_PROBLEM REQUIREMENTS_
Nothing but the lines below between the line holding "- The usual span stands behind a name" and the line holding "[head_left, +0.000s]", inclusive, should appear in the answer, each set down exactly.

_RECORDS SUPPLIED_

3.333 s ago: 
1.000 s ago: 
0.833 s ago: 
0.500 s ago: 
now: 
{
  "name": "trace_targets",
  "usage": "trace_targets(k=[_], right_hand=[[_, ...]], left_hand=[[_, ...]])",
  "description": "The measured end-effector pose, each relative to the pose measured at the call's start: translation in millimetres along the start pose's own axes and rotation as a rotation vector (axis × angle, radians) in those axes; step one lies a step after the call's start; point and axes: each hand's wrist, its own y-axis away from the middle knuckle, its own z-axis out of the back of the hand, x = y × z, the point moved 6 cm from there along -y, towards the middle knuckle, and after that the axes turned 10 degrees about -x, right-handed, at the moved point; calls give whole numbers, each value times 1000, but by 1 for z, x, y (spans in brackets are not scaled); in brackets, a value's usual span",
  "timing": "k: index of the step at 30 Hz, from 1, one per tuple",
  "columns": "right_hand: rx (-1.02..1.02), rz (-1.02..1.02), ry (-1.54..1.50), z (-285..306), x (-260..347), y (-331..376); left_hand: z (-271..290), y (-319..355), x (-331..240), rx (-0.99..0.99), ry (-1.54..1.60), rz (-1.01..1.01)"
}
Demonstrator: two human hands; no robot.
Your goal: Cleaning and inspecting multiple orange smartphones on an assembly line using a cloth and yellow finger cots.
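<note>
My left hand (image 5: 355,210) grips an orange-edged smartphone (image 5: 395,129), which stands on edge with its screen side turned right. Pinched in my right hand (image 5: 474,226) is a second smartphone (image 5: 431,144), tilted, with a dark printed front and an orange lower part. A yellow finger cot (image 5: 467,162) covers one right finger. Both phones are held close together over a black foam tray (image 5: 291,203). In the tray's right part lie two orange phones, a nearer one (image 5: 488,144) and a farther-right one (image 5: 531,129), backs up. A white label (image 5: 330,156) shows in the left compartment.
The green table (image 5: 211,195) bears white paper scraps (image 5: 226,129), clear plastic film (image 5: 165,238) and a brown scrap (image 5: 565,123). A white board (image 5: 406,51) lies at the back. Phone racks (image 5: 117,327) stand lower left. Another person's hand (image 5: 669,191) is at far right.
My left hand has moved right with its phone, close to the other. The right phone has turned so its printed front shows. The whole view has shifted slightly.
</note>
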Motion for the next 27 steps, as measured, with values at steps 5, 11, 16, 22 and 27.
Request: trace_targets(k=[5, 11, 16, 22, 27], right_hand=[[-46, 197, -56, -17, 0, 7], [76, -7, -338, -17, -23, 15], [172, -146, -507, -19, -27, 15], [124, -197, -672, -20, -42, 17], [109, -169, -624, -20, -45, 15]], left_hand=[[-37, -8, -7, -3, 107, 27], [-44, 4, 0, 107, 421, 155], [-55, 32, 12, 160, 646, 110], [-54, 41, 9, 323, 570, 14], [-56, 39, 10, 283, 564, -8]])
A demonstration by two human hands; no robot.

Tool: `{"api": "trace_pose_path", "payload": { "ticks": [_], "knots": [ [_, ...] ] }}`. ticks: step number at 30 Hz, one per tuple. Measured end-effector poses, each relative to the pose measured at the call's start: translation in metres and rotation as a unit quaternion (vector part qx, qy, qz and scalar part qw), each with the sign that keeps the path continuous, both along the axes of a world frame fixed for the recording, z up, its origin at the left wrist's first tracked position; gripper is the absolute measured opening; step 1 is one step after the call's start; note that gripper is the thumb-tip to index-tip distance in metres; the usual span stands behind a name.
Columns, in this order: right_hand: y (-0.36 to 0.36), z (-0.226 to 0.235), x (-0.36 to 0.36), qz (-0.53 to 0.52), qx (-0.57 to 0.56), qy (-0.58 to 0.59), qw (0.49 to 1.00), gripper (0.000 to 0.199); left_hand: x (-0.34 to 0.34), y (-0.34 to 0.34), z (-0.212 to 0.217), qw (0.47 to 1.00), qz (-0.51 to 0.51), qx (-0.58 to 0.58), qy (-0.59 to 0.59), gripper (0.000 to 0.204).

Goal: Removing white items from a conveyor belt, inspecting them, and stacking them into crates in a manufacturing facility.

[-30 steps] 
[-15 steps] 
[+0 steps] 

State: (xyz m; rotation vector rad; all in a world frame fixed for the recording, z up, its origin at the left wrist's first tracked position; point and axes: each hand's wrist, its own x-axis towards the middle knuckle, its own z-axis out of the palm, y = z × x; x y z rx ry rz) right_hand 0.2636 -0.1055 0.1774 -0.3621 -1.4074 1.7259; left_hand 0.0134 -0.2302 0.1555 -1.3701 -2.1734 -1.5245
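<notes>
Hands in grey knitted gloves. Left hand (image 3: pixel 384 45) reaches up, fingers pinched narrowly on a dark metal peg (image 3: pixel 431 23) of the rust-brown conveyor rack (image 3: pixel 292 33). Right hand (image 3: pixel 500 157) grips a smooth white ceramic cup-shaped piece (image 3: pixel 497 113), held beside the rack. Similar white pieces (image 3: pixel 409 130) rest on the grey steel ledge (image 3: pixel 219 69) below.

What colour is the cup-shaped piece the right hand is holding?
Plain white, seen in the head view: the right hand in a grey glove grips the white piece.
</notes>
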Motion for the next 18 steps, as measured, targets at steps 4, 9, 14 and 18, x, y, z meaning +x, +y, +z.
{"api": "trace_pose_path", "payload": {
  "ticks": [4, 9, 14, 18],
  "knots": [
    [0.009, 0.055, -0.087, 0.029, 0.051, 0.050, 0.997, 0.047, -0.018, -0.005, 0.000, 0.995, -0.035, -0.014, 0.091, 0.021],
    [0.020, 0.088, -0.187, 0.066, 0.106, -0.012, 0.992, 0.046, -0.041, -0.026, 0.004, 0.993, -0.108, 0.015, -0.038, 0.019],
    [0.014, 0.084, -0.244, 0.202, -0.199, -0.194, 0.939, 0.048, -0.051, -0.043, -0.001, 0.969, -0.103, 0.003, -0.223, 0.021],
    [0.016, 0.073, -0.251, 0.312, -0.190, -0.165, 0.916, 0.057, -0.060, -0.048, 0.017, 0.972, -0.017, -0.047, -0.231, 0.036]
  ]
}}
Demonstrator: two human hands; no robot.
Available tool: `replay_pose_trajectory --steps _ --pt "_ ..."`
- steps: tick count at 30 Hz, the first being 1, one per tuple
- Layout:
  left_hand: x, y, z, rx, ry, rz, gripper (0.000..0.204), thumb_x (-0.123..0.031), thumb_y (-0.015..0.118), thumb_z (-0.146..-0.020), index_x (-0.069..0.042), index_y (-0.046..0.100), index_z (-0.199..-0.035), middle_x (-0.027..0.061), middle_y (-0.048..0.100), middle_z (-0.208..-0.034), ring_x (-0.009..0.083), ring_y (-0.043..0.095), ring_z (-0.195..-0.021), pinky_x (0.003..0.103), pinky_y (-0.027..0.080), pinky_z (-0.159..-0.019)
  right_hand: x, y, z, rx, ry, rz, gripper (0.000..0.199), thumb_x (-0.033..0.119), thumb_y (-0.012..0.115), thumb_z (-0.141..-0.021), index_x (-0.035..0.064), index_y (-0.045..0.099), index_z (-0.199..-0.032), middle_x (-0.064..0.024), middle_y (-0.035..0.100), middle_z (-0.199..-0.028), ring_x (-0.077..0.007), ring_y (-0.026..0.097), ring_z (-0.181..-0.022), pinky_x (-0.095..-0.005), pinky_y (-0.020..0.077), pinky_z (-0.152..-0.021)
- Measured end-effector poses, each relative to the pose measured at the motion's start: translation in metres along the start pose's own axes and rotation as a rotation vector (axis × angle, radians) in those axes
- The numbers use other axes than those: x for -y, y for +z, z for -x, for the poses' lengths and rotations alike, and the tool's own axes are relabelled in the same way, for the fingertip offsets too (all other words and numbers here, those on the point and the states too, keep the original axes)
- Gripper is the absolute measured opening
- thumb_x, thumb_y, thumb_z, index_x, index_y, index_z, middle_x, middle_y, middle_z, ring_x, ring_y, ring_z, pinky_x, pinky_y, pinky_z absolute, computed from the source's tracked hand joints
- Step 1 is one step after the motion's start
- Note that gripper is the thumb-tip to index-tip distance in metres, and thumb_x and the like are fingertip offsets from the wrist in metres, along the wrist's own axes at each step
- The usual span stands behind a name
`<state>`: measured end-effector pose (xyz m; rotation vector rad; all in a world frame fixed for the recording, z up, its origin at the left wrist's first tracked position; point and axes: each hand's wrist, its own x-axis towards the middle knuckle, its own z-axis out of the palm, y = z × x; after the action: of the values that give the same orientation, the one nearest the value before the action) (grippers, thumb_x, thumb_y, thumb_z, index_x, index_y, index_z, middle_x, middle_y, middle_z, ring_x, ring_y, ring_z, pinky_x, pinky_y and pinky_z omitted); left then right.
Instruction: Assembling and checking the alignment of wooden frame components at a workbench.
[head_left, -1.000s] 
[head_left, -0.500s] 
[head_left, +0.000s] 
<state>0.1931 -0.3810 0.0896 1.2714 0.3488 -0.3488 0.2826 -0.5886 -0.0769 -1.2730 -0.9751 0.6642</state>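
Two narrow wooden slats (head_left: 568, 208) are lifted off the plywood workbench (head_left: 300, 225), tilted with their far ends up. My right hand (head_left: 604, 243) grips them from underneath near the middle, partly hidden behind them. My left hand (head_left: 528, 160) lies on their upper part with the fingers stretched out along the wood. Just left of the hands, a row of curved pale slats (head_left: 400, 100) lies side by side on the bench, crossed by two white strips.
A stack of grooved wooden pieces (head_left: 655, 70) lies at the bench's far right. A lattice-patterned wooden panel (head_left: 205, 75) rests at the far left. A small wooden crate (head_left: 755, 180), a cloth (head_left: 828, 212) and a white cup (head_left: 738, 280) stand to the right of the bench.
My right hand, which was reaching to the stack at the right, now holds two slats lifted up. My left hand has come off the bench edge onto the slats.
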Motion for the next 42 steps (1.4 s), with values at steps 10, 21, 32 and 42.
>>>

_ANSWER FOR THIS EXERCISE_
- The usual span stands behind a name
`<state>`: measured end-effector pose (xyz m; rotation vector rad; all in a world frame fixed for the recording, z up, its origin at the left wrist's first tracked position; point and axes: each hand's wrist, its own x-axis towards the middle knuckle, its own z-axis out of the palm, y = z × x; after the action: of the values that give the same orientation, the one nearest the value before the action) (grippers, thumb_x, thumb_y, thumb_z, index_x, index_y, index_z, middle_x, middle_y, middle_z, ring_x, ring_y, ring_z, pinky_x, pinky_y and pinky_z omitted); left then right.
Instruction: Assembling and checking the alignment of wooden frame components at a workbench.
[head_left, -1.000s] 
[head_left, -0.500s] 
[head_left, +0.000s] 

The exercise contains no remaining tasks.